__Directions for this task__
All of the data below should be printed again exactly, pictures excluded.

__Data excerpt__
((
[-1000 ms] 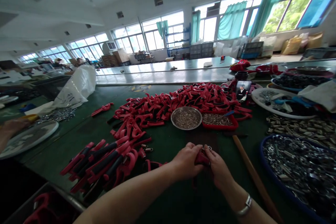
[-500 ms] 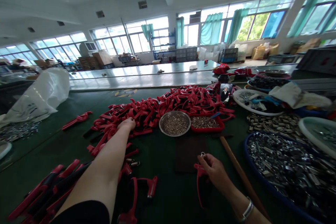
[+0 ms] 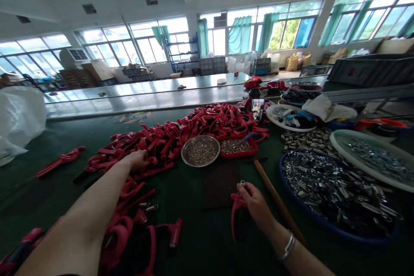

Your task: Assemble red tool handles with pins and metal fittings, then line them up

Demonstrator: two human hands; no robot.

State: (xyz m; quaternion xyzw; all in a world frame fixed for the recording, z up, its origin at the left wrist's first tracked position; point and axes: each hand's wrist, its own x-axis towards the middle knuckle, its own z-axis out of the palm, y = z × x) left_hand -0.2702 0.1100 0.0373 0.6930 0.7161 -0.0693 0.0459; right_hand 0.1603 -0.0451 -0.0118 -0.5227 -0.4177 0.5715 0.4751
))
__Answer for this exercise__
[-1000 ms] 
[-500 ms] 
[+0 ms] 

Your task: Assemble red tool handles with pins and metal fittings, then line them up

Demonstrator: two human hands; no robot.

State: (xyz m; quaternion xyzw; all in a world frame fixed for the recording, z up, its origin at the left wrist's first tracked position; point and axes: each hand's wrist, its own x-axis towards the middle knuckle, its own z-axis out of the palm, y = z × x) left_hand -0.2702 0.1100 0.0373 0.6930 0.7161 -0.0693 0.0459; right_hand 0.1603 -0.0451 -0.0118 -0.5227 -0.4177 0.5715 0.4751

No more output remains.